Data section:
Content starts

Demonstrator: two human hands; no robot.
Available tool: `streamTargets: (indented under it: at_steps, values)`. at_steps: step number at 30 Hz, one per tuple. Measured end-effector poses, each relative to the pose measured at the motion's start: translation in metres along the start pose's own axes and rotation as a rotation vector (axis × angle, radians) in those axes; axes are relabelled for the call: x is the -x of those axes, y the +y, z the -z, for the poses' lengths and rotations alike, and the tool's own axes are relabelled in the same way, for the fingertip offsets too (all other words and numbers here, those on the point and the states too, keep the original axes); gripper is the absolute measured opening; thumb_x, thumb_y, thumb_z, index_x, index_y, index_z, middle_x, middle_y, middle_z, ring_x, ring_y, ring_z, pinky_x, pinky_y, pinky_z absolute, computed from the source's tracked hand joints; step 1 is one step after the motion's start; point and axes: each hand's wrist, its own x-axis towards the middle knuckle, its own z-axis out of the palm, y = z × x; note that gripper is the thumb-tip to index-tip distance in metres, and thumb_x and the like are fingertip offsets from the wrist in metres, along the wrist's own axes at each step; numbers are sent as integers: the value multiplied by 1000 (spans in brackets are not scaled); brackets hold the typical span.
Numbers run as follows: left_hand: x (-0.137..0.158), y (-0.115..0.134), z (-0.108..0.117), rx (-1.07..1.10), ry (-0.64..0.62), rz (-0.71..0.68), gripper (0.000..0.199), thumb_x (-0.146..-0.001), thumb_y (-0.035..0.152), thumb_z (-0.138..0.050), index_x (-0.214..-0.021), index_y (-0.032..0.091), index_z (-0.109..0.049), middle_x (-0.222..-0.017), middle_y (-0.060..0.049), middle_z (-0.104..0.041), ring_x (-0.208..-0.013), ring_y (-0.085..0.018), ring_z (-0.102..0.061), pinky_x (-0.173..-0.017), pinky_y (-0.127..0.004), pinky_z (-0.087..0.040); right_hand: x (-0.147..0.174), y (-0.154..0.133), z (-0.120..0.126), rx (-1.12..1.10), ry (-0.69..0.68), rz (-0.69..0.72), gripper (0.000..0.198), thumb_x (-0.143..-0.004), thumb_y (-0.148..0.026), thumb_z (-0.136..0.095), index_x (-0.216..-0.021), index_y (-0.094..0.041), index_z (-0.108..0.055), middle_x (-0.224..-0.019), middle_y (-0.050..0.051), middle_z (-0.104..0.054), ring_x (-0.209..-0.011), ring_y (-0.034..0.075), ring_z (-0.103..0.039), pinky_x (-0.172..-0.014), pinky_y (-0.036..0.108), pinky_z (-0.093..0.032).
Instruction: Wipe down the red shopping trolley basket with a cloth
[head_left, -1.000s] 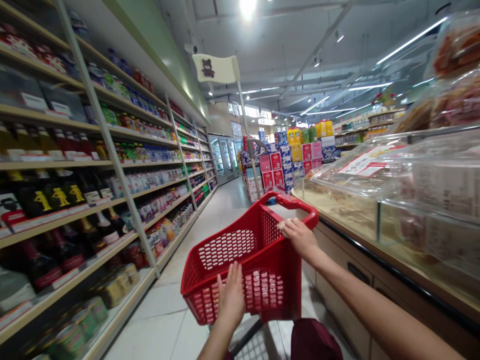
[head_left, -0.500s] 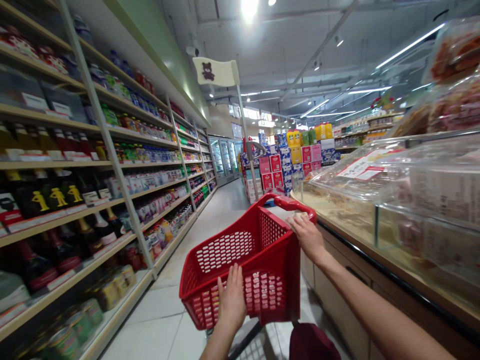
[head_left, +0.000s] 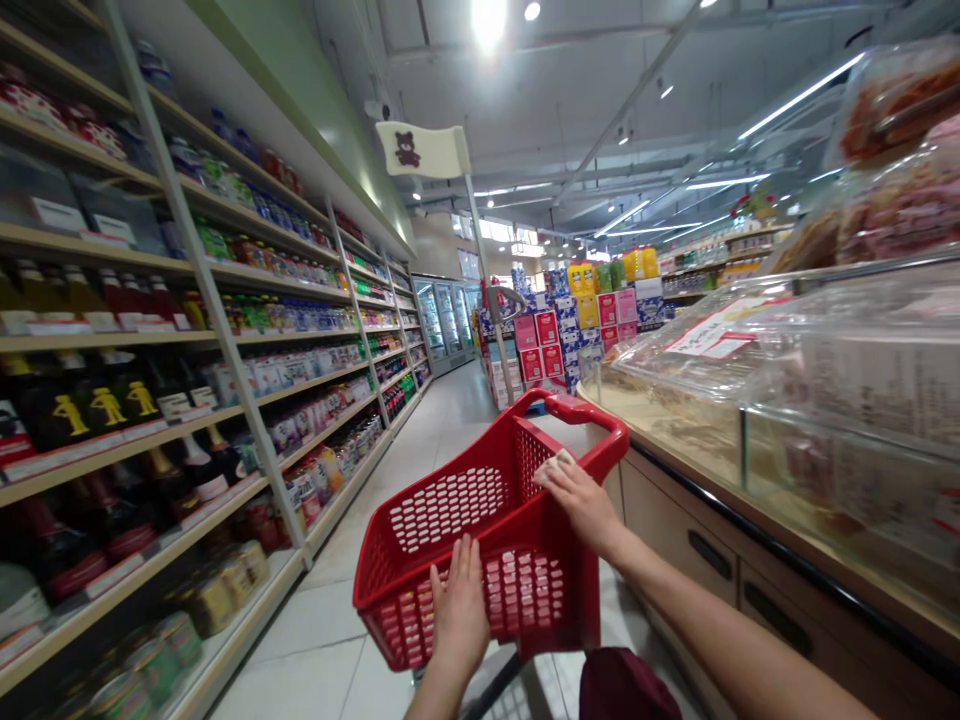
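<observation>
A red plastic shopping cart [head_left: 525, 620] with slotted basket walls stands in front of me. My left hand [head_left: 459, 605] lies with its fingers stretched along the near side of the basket, near the rim. With my right hand [head_left: 581, 500] I hold a pale crumpled cloth [head_left: 553, 468] against the upper rim, close to the red handle [head_left: 616, 440]. Part of the cloth is hidden under the fingers. From the cart's back rises a pole with a cream flag [head_left: 422, 150] bearing a brown bear.
Shelves [head_left: 277, 395] of bottles, cans and packets line the left side. On the right, a display counter [head_left: 750, 480] holds clear plastic-packed food close to my right arm. Stacked boxes [head_left: 555, 340] and glass-door fridges [head_left: 446, 315] stand farther back along the tiled aisle.
My right hand has moved left and down with the cloth, from beside the handle to the basket rim. My left hand stays on the basket's near side.
</observation>
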Motion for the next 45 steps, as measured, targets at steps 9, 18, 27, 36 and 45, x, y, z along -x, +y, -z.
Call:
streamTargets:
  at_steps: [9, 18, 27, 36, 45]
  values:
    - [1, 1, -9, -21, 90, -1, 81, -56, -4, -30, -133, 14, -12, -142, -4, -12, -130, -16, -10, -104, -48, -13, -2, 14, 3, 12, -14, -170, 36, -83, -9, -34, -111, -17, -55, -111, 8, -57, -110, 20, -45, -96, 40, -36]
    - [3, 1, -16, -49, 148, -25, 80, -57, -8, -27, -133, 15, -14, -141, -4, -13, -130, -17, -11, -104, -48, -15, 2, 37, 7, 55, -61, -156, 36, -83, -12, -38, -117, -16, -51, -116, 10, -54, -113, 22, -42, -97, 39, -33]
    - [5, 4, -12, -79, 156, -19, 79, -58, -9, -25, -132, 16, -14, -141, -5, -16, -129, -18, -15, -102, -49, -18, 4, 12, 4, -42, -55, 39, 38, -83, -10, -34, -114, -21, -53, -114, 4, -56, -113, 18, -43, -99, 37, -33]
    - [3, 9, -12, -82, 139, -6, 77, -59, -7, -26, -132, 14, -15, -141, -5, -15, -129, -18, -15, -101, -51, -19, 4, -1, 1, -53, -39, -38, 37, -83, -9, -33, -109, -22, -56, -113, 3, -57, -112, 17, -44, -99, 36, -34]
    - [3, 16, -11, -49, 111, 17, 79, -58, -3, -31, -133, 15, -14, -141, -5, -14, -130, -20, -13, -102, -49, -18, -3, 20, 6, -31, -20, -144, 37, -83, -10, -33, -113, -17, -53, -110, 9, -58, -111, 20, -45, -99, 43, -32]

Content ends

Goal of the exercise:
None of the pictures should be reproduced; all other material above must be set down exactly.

Task solution:
Demonstrator: two human hands; no robot.
Available tool: `streamTargets: (indented under it: at_steps, values)`. at_steps: step number at 30 Hz, one per tuple. Measured end-effector poses, each relative to the pose measured at the motion's start: translation in metres along the start pose's own axes and rotation as a rotation vector (axis × angle, radians) in those axes; axes are relabelled for the call: x is the -x of those axes, y the +y, z the -z, for the poses' lengths and rotations alike, and the tool's own axes are relabelled in the same way, for the fingertip offsets too (all other words and numbers here, those on the point and the states too, keep the original axes); gripper is the absolute measured opening; thumb_x, thumb_y, thumb_z, index_x, index_y, index_z, middle_x, middle_y, middle_z, ring_x, ring_y, ring_z, pinky_x, pinky_y, pinky_z absolute, computed from the source's tracked hand joints; step 1 is one step after the motion's start; point and axes: each hand's wrist, its own x-axis towards the middle knuckle, its own z-axis out of the palm, y = z × x; note that gripper is the thumb-tip to index-tip distance in metres, and thumb_x and the like are fingertip offsets from the wrist in metres, along the wrist's own axes at each step; numbers are sent as integers: the value multiplied by 1000 (spans in brackets are not scaled); brackets hold the typical span.
Numbers run as follows: left_hand: x (-0.137..0.158), y (-0.115..0.134), z (-0.108..0.117), rx (-1.07..1.10), ry (-0.64..0.62), rz (-0.71..0.68), gripper (0.000..0.199), thumb_x (-0.146..-0.001), thumb_y (-0.035..0.152), thumb_z (-0.138..0.050), index_x (-0.214..-0.021), index_y (-0.032..0.091), index_z (-0.109..0.049), middle_x (-0.222..-0.017), middle_y (-0.060..0.049), middle_z (-0.104..0.041), ring_x (-0.208..-0.013), ring_y (-0.085..0.018), ring_z (-0.102..0.061), pinky_x (-0.173..-0.017), pinky_y (-0.127..0.004), pinky_z (-0.087..0.040); right_hand: x (-0.147..0.174), y (-0.154..0.133), z (-0.120..0.126), rx (-1.12..1.10), ry (-0.69..0.68), rz (-0.69..0.72), gripper (0.000..0.198), thumb_x (-0.143..-0.004), thumb_y (-0.148..0.026), thumb_z (-0.136..0.095), index_x (-0.216..-0.021), index_y (-0.094..0.041), index_z (-0.108..0.055), middle_x (-0.224..-0.019), middle_y (-0.050..0.051), middle_z (-0.104..0.054), ring_x (-0.209..-0.011), ring_y (-0.034..0.075), ring_z (-0.103..0.039), pinky_x (-0.172..-0.014), pinky_y (-0.036..0.108), pinky_z (-0.093..0.032).
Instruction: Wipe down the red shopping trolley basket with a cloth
[head_left, -1.000s] 
[head_left, -0.500s] 
[head_left, +0.000s] 
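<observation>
A red plastic shopping cart [head_left: 525, 620] with slotted basket walls stands in front of me. My left hand [head_left: 459, 605] lies with its fingers stretched along the near side of the basket, near the rim. With my right hand [head_left: 581, 500] I hold a pale crumpled cloth [head_left: 553, 468] against the upper rim, close to the red handle [head_left: 616, 440]. Part of the cloth is hidden under the fingers. From the cart's back rises a pole with a cream flag [head_left: 422, 150] bearing a brown bear.
Shelves [head_left: 277, 395] of bottles, cans and packets line the left side. On the right, a display counter [head_left: 750, 480] holds clear plastic-packed food close to my right arm. Stacked boxes [head_left: 555, 340] and glass-door fridges [head_left: 446, 315] stand farther back along the tiled aisle.
My right hand has moved left and down with the cloth, from beside the handle to the basket rim. My left hand stays on the basket's near side.
</observation>
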Motion for the next 45 steps, as measured, targets at steps 9, 18, 27, 36 and 45, x, y, z along -x, +y, -z.
Call:
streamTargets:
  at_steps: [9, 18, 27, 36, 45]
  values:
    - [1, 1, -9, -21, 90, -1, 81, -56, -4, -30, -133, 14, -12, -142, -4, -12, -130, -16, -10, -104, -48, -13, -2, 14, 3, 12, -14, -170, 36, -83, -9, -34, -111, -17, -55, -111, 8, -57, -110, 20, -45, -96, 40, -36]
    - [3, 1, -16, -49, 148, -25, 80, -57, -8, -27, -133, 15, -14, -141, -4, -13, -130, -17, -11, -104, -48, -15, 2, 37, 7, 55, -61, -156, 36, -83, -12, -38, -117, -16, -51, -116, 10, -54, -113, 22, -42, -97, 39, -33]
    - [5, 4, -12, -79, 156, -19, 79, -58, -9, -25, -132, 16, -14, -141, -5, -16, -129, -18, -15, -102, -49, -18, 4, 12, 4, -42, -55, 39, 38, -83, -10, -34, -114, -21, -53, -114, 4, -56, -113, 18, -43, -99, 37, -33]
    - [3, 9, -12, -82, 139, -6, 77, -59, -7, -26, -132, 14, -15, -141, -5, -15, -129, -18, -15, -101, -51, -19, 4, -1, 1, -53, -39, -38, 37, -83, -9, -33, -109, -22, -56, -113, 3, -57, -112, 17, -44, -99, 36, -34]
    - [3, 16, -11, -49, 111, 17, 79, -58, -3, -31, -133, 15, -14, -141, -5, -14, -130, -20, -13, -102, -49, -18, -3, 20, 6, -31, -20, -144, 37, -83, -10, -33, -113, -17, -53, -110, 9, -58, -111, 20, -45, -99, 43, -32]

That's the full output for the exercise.